**WHAT IS BEING ASKED:** Look through the records below and collect all lines that hold the string "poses".

Records from a data source
---------------

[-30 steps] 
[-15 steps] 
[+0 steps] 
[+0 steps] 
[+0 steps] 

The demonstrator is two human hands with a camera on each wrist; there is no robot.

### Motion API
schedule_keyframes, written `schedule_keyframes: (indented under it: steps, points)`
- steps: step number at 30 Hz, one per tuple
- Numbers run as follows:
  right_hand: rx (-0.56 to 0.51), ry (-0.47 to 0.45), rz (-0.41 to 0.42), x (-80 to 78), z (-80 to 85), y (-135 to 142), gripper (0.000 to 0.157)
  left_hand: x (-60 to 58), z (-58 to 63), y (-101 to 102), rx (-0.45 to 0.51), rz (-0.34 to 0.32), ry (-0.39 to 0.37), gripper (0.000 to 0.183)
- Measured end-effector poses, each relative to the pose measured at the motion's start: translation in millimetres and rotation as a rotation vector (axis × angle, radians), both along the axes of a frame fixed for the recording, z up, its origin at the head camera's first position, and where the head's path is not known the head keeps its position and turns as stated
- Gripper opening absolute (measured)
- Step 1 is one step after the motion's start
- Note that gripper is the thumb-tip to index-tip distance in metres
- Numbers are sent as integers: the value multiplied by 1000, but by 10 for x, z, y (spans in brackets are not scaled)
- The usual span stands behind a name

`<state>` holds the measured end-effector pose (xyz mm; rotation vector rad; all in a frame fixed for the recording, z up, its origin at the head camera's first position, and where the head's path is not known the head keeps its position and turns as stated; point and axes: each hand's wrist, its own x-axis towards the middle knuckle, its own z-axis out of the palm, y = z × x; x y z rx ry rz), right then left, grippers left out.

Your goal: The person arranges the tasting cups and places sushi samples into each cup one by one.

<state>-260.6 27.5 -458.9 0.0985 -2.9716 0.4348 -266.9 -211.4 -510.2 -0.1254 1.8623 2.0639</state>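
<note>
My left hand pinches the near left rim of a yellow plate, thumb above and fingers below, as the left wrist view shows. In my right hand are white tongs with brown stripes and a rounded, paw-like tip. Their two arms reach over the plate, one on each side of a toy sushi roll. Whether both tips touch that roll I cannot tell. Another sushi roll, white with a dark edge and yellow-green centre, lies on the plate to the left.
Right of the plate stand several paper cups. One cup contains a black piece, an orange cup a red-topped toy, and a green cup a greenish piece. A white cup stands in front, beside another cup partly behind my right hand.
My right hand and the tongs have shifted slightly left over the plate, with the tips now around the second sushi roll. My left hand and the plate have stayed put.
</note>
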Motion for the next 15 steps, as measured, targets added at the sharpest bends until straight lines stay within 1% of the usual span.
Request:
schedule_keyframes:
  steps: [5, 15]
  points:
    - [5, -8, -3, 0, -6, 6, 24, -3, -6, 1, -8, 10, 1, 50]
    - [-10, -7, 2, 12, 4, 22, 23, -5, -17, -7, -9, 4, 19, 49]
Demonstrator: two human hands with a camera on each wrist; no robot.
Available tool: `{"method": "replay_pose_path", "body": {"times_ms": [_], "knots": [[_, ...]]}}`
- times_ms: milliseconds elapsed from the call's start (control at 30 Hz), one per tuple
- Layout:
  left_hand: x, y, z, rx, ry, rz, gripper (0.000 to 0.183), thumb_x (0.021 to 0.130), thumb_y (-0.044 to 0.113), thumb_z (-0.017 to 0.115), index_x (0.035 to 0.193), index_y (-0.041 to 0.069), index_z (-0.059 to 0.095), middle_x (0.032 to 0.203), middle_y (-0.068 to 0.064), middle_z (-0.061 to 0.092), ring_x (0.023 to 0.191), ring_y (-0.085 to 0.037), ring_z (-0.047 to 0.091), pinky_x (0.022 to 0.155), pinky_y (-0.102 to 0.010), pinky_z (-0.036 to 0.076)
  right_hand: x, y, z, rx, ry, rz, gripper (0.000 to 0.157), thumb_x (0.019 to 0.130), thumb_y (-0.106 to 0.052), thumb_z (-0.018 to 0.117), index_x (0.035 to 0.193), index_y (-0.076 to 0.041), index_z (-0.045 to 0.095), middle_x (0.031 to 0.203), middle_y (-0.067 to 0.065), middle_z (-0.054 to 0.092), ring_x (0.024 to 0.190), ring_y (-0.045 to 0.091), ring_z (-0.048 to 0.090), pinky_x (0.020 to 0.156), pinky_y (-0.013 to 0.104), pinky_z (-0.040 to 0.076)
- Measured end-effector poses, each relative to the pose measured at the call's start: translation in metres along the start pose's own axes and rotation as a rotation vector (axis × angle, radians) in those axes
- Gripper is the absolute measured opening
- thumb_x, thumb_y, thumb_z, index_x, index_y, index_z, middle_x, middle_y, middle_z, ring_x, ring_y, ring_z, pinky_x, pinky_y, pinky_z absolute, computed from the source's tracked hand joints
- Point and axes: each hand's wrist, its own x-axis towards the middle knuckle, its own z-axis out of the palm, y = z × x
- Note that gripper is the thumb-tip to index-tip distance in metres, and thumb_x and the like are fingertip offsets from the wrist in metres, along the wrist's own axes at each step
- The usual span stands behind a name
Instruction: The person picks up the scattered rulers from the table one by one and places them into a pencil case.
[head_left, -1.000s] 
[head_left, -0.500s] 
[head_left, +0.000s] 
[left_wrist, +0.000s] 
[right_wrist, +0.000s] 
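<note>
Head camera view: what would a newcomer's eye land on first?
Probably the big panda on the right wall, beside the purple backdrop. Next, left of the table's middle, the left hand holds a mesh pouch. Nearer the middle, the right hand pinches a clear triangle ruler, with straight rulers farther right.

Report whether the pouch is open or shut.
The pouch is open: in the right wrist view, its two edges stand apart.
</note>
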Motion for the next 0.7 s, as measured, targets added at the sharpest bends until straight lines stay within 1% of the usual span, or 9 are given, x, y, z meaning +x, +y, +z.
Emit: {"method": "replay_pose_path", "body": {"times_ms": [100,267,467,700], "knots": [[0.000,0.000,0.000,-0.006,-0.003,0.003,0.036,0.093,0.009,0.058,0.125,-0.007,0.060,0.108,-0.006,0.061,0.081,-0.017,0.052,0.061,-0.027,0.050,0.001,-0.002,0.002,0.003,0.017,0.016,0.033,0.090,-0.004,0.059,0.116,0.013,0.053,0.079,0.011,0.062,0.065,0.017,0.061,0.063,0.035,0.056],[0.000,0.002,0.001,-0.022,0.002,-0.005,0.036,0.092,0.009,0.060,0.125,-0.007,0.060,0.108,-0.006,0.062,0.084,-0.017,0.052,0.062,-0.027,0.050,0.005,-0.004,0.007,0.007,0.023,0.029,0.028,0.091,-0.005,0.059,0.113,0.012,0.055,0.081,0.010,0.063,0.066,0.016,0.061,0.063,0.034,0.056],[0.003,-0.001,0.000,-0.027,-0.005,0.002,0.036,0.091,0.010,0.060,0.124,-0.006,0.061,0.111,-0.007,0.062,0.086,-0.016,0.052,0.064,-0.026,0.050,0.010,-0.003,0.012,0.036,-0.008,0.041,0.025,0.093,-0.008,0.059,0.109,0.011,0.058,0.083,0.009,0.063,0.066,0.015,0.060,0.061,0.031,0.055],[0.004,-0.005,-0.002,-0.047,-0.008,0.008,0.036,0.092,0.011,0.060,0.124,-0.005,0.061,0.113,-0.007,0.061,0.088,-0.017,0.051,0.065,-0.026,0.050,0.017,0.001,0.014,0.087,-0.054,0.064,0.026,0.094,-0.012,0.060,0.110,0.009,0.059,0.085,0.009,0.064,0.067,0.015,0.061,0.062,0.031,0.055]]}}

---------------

**YOUR RESPONSE:**
- Measured end-effector poses, each relative to the pose measured at the motion's start: translation in millimetres and rotation as a rotation vector (axis × angle, radians), both along the axes of a frame fixed for the recording, z up, its origin at the head camera's first position, and where the head's path is not known the head keeps its position and turns as stated
- Measured end-effector poses, each relative to the pose measured at the call's start: translation in metres along the start pose's own axes and rotation as a rotation vector (axis × angle, radians) in those axes

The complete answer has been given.